Exercise objective: Check each line of the entries. Copy the ones that contain the string "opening".

Segment Start: Supplied material

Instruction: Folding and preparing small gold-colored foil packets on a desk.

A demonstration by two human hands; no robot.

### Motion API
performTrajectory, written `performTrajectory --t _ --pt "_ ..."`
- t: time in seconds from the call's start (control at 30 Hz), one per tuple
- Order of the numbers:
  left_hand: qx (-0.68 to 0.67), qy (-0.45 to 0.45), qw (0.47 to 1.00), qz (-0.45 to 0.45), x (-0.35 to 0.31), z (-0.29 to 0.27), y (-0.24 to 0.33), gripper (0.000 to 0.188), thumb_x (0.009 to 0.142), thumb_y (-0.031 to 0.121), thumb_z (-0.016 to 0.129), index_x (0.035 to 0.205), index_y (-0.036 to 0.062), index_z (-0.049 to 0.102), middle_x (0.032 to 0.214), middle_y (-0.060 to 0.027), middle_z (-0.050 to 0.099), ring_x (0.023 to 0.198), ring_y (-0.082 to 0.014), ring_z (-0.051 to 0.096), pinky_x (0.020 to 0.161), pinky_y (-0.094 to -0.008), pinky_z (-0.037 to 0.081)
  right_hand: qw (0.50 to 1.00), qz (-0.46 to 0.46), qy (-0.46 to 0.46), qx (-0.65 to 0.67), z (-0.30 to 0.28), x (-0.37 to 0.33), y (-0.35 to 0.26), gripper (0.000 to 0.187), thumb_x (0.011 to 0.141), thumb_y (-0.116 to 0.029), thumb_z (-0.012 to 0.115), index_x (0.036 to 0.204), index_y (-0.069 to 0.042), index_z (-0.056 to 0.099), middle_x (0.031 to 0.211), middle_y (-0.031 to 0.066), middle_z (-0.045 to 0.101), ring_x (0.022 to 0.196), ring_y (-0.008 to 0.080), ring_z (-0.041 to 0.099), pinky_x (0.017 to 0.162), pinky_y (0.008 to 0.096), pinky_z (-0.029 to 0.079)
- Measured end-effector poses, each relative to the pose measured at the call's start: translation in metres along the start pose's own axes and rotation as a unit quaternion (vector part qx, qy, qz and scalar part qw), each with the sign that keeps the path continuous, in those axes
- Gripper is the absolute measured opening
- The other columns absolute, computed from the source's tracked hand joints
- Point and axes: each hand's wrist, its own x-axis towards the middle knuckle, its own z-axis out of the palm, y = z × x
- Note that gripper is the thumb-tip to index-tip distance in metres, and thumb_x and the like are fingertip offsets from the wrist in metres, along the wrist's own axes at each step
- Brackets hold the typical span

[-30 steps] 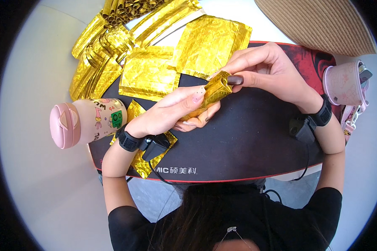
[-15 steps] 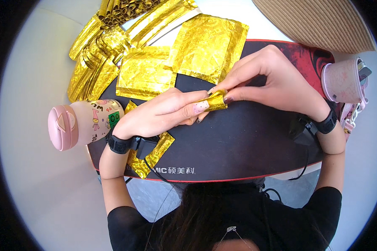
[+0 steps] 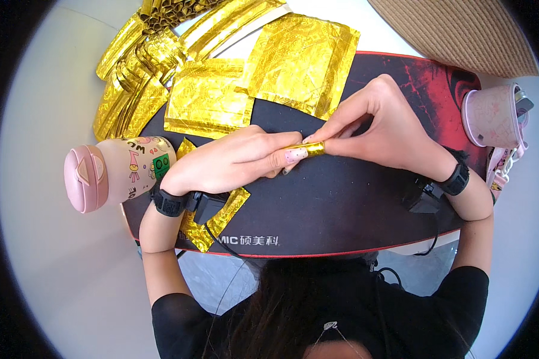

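A small piece of gold foil paper point(image 3: 315, 148), rolled into a narrow tube, sits between my hands above the dark mat. My left hand point(image 3: 239, 155) is closed on its left end, thumb laid along the roll. The thumb and fingertips of my right hand point(image 3: 380, 128) pinch its right end. Beyond the hands lie two flat stacks of gold foil sheets, one at the left point(image 3: 208, 99) and a larger one at the right point(image 3: 305, 63). Another gold foil piece point(image 3: 232, 209) lies partly hidden under my left wrist.
Fanned folded gold strips point(image 3: 129, 105) and a pile of gold rolls point(image 3: 176, 15) sit at the far left. A pink-lidded bottle point(image 3: 126, 164) lies left on the mat point(image 3: 341, 203). A pink cup point(image 3: 491, 116) stands right, below a ribbed tan object point(image 3: 461, 33).
The gold foil between my hands has become a tighter, narrower roll. My right hand has shifted slightly down, and its fingers have drawn closer around the end.
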Motion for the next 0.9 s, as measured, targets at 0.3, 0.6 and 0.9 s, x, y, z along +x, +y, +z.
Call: performTrajectory --t 0.3,0.6,0.9 --pt "-0.148 -0.06 0.983 -0.092 -0.003 -0.005 0.004 0.049 0.101 0.041 0.034 0.093 -0.0012 0.057 0.061 -0.0007 0.044 0.051 -0.0086 0.039 0.049 -0.024 0.035 0.982 -0.138 -0.066 -0.107 -0.017 0.003 -0.003 0.017 0.072 -0.006 0.07 0.089 -0.003 0.072 0.076 0.0135 0.068 0.069 0.0276 0.066 0.062 0.0317 0.05" --pt "-0.144 -0.068 0.984 -0.082 0.001 -0.002 0.001 0.05 0.101 0.042 0.034 0.092 -0.0019 0.057 0.06 0.0011 0.044 0.049 -0.0068 0.035 0.044 -0.0222 0.031 0.977 -0.11 -0.064 -0.172 -0.012 -0.002 -0.006 0.018 0.071 -0.007 0.074 0.089 -0.006 0.074 0.078 0.0106 0.07 0.067 0.0216 0.068 0.059 0.024 0.051" --pt "-0.188 -0.074 0.972 -0.117 -0.001 -0.005 0.0 0.049 0.101 0.042 0.036 0.093 -0.0013 0.057 0.061 0.0019 0.044 0.048 -0.0046 0.034 0.042 -0.0199 0.028 0.991 -0.099 0.003 -0.088 -0.001 -0.001 0.003 0.009 0.068 -0.002 0.072 0.076 0.0 0.072 0.066 0.0133 0.067 0.059 0.019 0.067 0.056 0.0254 0.053"
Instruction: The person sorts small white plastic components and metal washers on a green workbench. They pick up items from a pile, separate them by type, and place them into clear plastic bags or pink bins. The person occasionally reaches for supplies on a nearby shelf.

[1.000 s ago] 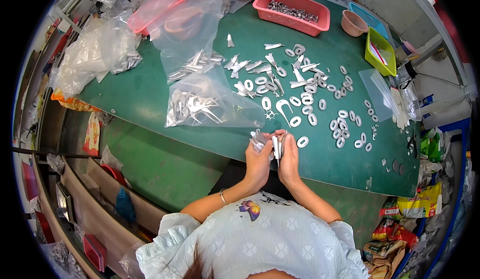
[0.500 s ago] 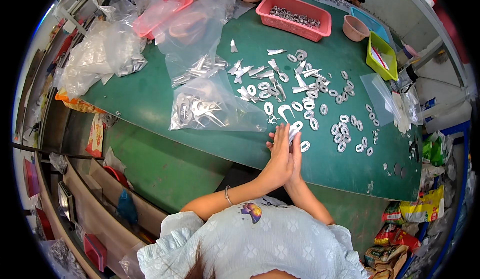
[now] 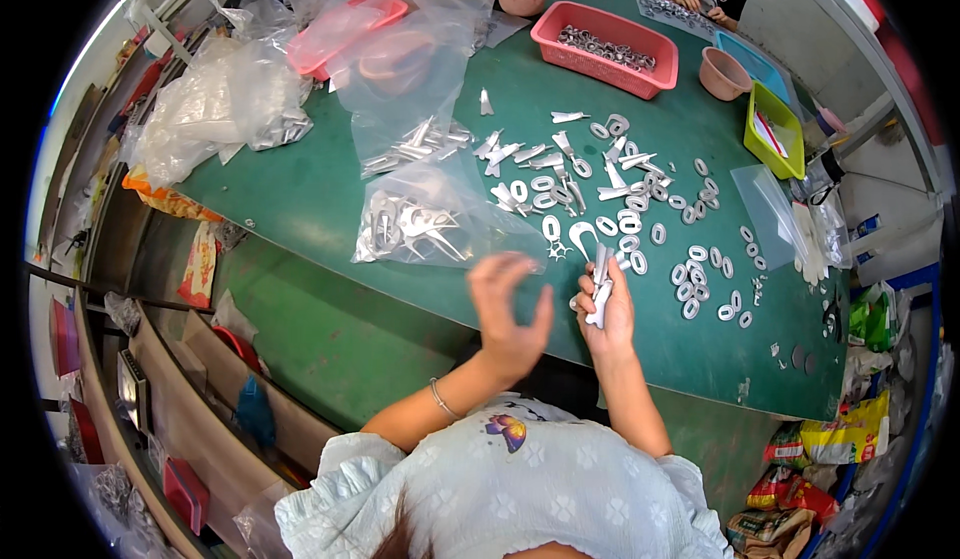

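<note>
in the head view, we note that the two palms, pressed together half a second ago, are now parted. the right hand alone grasps a small stack of silvery metal pieces, held upright above the near edge of the green tabletop. the left hand is released: its fingers curve loosely, slightly blurred, and we see nothing in them. it is beside the corner of the clear plastic bag; we cannot tell whether it touches. we judge that this change puts the whole stack in the right hand and frees the left for handling. on the tabletop beyond the right hand, we find the crescent-shaped piece, the loose oval rings and the tapered pieces, all apart from the stack.
</note>
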`<state>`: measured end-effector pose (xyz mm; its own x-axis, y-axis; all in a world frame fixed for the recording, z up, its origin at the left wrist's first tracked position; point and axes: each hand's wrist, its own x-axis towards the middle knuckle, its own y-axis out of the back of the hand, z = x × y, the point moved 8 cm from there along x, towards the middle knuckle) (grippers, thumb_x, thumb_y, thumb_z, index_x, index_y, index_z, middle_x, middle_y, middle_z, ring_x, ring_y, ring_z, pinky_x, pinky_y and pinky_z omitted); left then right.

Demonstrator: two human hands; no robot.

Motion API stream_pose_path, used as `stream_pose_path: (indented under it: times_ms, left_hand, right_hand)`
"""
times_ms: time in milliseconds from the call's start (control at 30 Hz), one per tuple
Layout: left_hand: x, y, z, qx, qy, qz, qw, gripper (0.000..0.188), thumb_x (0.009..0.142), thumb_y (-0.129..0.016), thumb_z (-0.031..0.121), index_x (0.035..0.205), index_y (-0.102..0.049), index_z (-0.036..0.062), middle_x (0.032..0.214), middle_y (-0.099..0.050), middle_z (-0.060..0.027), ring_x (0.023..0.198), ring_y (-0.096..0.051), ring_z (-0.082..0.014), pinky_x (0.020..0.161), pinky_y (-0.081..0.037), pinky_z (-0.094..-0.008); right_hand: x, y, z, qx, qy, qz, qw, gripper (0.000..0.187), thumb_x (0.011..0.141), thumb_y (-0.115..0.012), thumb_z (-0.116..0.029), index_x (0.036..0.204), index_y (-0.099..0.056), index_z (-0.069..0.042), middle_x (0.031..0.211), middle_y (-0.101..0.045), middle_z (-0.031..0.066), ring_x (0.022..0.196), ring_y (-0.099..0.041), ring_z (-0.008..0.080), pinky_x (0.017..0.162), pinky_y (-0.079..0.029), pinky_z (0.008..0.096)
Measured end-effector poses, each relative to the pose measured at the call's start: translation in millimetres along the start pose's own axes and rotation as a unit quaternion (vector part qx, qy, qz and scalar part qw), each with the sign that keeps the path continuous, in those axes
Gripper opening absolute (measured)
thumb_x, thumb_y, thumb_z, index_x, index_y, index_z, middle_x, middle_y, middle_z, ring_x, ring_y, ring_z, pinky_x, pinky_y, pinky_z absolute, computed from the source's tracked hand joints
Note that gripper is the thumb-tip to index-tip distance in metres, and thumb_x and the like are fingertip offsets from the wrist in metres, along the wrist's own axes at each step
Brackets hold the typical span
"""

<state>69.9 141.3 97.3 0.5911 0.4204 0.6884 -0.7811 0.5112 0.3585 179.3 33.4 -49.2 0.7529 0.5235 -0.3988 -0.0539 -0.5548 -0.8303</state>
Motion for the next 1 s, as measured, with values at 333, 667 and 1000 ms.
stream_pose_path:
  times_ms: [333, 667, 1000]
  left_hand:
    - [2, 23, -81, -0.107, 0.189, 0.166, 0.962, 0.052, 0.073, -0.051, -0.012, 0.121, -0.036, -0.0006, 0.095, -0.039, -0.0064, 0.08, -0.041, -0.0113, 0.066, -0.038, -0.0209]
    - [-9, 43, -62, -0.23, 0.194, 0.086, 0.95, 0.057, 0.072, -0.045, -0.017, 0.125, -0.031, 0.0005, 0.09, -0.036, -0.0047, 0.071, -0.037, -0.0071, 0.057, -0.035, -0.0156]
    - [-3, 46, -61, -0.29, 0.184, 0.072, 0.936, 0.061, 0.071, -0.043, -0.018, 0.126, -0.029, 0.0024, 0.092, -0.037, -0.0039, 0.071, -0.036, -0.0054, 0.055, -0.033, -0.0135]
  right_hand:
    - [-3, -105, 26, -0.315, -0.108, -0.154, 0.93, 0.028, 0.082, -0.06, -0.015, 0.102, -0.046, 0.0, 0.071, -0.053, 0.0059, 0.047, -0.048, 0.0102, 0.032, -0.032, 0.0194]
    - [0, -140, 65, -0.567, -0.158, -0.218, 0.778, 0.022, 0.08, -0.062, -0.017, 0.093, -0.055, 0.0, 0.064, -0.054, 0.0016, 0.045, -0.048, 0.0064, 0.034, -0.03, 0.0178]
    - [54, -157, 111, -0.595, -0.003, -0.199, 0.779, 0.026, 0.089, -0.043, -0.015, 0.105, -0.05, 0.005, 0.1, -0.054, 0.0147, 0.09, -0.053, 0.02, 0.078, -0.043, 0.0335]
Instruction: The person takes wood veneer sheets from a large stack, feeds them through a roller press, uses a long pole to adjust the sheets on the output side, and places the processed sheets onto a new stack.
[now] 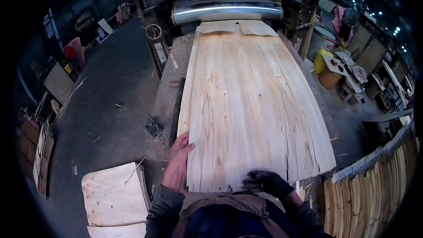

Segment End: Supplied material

Exercise output:
- Gripper is the absolute measured opening
Gripper opening absolute (measured)

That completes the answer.